Mais tout cela n’est rien encore. Qu’est-ce que l’amertume de l’insuccès, auprès de la vraie douleur : la Mort ? — Berlioz voit mourir, l’un après l’autre, tous ceux qu’il aime : son père, sa mère, ses sœurs, Henriette Smithson, Marie Recio. Son fils lui reste : Louis Berlioz, capitaine au long cours, un garçon à l’esprit généreux, mais faible, inquiet, mélancolique et troublé, comme lui. — « Il a le malheur de me ressembler en tout. Nous nous aimons comme deux jumeaux[2]. » — « Ah ! mon pauvre Louis ! lui écrit-il, si je ne t’avais pas !… » — Quelques mois après, il apprend que le pauvre louis est mort dans les mers lointaines.
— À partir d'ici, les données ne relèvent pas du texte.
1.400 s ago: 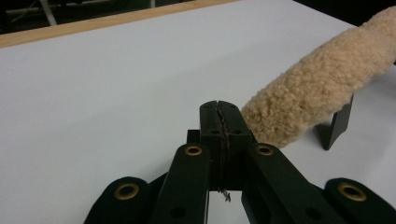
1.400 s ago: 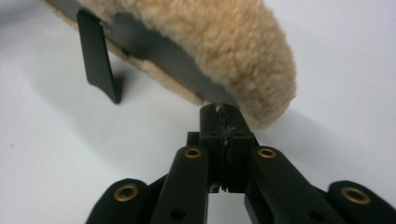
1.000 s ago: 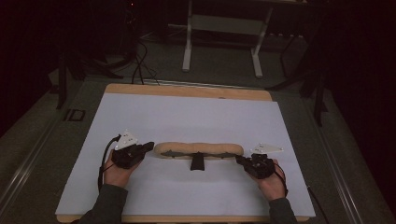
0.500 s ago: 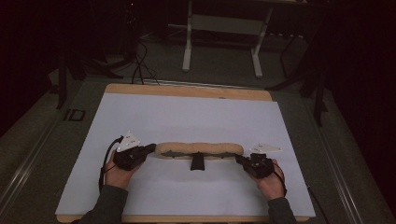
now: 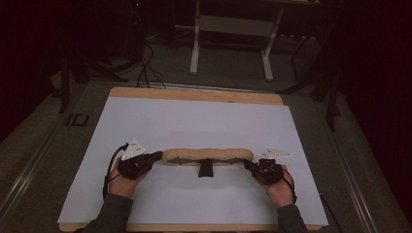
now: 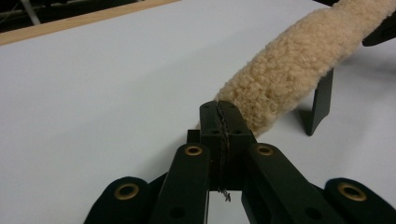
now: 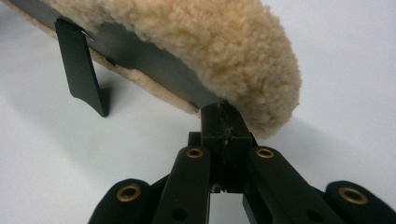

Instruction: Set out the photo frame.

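Observation:
A long tan fleece pad (image 5: pixel 209 155) with a black lining is stretched left to right over the white sheet (image 5: pixel 194 121). My left gripper (image 5: pixel 156 156) is shut on its left end, and in the left gripper view the jaws (image 6: pixel 219 112) pinch a thin edge where the fleece pad (image 6: pixel 289 70) begins. My right gripper (image 5: pixel 248 165) is shut on the right end; its jaws (image 7: pixel 223 114) clamp the black edge under the fleece pad (image 7: pixel 196 42). A black tab (image 5: pixel 206 169) hangs from the pad's middle down to the sheet, and it shows as the black tab (image 6: pixel 320 105) and the black tab (image 7: pixel 81 70) in the gripper views.
The white sheet covers a wooden tabletop whose edge (image 5: pixel 194 94) shows at the far side. Beyond the table stand the legs of a metal frame (image 5: pixel 231 43), and cables (image 5: pixel 143 68) lie on the dark floor. A cable trails from each gripper.

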A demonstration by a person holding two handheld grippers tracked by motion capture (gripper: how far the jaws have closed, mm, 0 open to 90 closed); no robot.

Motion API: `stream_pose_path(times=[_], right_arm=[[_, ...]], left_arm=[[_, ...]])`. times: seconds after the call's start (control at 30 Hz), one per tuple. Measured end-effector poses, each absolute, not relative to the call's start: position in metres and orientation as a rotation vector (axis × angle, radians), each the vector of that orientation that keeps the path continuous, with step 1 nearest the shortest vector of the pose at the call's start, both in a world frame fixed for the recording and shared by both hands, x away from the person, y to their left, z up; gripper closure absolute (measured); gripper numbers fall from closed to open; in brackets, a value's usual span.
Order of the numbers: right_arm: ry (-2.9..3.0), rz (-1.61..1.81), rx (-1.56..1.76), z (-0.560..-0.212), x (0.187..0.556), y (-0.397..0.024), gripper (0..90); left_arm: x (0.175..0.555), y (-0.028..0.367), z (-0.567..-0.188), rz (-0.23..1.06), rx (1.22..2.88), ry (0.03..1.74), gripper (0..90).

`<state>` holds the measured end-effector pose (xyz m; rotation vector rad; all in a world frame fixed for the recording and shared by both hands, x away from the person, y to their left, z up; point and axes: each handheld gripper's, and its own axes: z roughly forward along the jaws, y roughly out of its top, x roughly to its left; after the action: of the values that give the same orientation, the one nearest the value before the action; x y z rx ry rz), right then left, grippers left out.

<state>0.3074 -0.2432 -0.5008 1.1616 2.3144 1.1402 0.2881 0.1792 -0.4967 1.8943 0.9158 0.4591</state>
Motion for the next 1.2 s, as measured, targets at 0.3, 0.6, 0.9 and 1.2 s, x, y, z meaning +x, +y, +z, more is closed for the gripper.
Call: stream_pose_path(times=[0.3,0.6,0.9,1.2], right_arm=[[2.306,1.140,1.178,-0.500,0.309,-0.241,90.0],[2.292,1.136,1.186,-0.500,0.310,-0.238,90.0],[2.266,1.125,1.199,-0.499,0.309,-0.234,90.0],[2.282,1.110,1.197,-0.498,0.313,-0.228,90.0]], left_arm=[[0.286,0.178,-0.496,0.462,1.903,0.910,90.0],[0.284,0.177,-0.496,0.460,1.906,0.905,90.0],[0.282,0.175,-0.496,0.463,1.912,0.901,90.0],[0.278,0.172,-0.496,0.458,1.914,0.893,90.0]])
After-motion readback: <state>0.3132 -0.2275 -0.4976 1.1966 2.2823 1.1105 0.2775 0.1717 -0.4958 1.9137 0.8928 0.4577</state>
Il est seul[3]. Plus de voix amie ; il n’entend plus que « l’affreux duo chanté à son oreille, pendant l’activité des jours, et au milieu du silence des nuits, par l’isolement et l’ennui[4] ». Il est rongé par la maladie. En 1856,

  1. Voici, à titre documentaire, la liste des villes où a été joué Benvenuto depuis 1879. (Je dois ces renseignements à l’obligeance de M. Victor Chapot, petit-neveu de Berlioz). Ce sont, par ordre alphabétique : Berlin, Brême, Brunswick, Dresde, Francfort-sur-Mein, Fribourg-en-Brisgau, Hambourg, Hanovre, Karlsruhe, Leipzig, Mannheim, Metz, Munich, Prague, Schwerin, Stettin, Strasbourg, Stuttgart, Vienne, Weimar.
  2. Mémoires, II, 420.
  3. « Je ne sais comment Berlioz s’y est pris pour s’isoler de la sorte. Il n’a ni amis, ni partisans, ni le grand soleil du public, ni la douce ombre de l’intimité. » (Liszt à la princesse de Wittgenstein, 16 mai 1861.)
  4. Lettre à Bennet. — « Je m’ennuie !… Je m’ennuie !… » Combien de fois cette triste plainte revient dans ses lettres de la fin ! — « Je sens que je vais mourir… Je m’ennuie d’une façon exorbitante. » (21 août 1868, — six mois avant sa mort.)